→ Task input:
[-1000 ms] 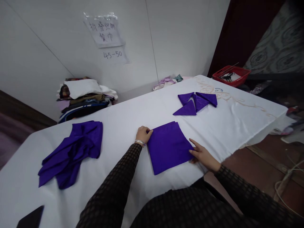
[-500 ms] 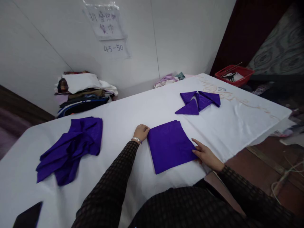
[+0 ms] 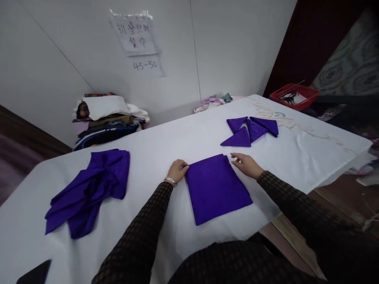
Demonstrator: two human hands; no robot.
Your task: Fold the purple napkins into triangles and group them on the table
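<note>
Judging by how the cloths lie, the work is partway through: four purple triangles sit folded in a group toward the bench's far edge, right of the middle. One purple square cloth lies flat, its stacked edges suggesting it is folded only in part, and the crumpled purple pile toward the bench's left end looks unfolded; how many pieces it holds cannot be told.

The square cloth rests close to the bench's near edge, about midway along, directly in front of the person. Being nearly square, it shows no clear long axis. Its far and near sides both slant away toward the right, roughly in line with the bench's far edge, and a finely notched side faces the near edge. One far corner points toward the triangles.

The left hand has thumb and fingertips closed on the cloth's far left corner. The right hand, fingers parted and slightly curled, is just beside the far right corner, apparently holding nothing. A dark flat object lies near the bench's left end, cut off by the frame.
</note>
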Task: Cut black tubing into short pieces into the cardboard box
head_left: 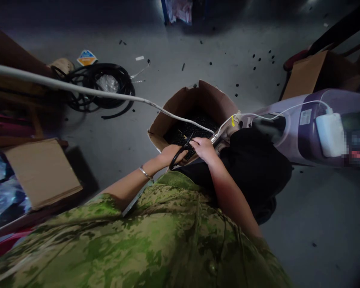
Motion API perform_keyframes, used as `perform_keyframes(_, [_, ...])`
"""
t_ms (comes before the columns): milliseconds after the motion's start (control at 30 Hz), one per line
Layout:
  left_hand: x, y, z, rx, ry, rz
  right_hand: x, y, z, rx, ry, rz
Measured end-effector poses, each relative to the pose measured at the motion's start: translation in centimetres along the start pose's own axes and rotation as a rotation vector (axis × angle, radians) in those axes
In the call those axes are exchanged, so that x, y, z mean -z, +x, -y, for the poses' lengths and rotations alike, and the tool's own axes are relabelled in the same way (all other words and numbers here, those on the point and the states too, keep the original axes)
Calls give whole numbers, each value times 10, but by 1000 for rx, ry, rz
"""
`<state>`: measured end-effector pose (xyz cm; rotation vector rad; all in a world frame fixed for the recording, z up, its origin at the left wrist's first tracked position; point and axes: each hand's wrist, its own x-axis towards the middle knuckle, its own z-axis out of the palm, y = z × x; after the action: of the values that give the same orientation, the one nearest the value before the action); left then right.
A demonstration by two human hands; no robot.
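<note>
A cardboard box (160, 124) stands open in front of me, its bottom covered with many small black pieces. Over its near edge, my left hand (169, 155) is closed around a thin black tube or strip (174, 160), which curves in a loop past the fingers. My right hand (204, 149) is just to the right, its fingertips pinched at the upper end of that black strip. Whether the right fingers also hold a small piece is hidden. Beside the right hand lies a shiny metal part (214, 139), where white cables meet.
A white cable (108, 94) crosses from the left above the box. A coil of black tubing (120, 80) lies on the floor at left. A cardboard box (43, 172) sits lower left. At right is a purple-grey machine (294, 120) with a white adapter (330, 134).
</note>
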<state>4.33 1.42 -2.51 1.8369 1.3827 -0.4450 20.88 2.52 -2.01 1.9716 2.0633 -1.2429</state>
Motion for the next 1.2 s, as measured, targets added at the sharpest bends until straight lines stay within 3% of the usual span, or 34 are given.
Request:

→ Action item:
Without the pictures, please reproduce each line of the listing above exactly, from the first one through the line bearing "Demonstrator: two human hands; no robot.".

→ Response to the task:
[-1000 ms] 
[-500 ms] 
[+0 ms] 
Demonstrator: two human hands; no robot.

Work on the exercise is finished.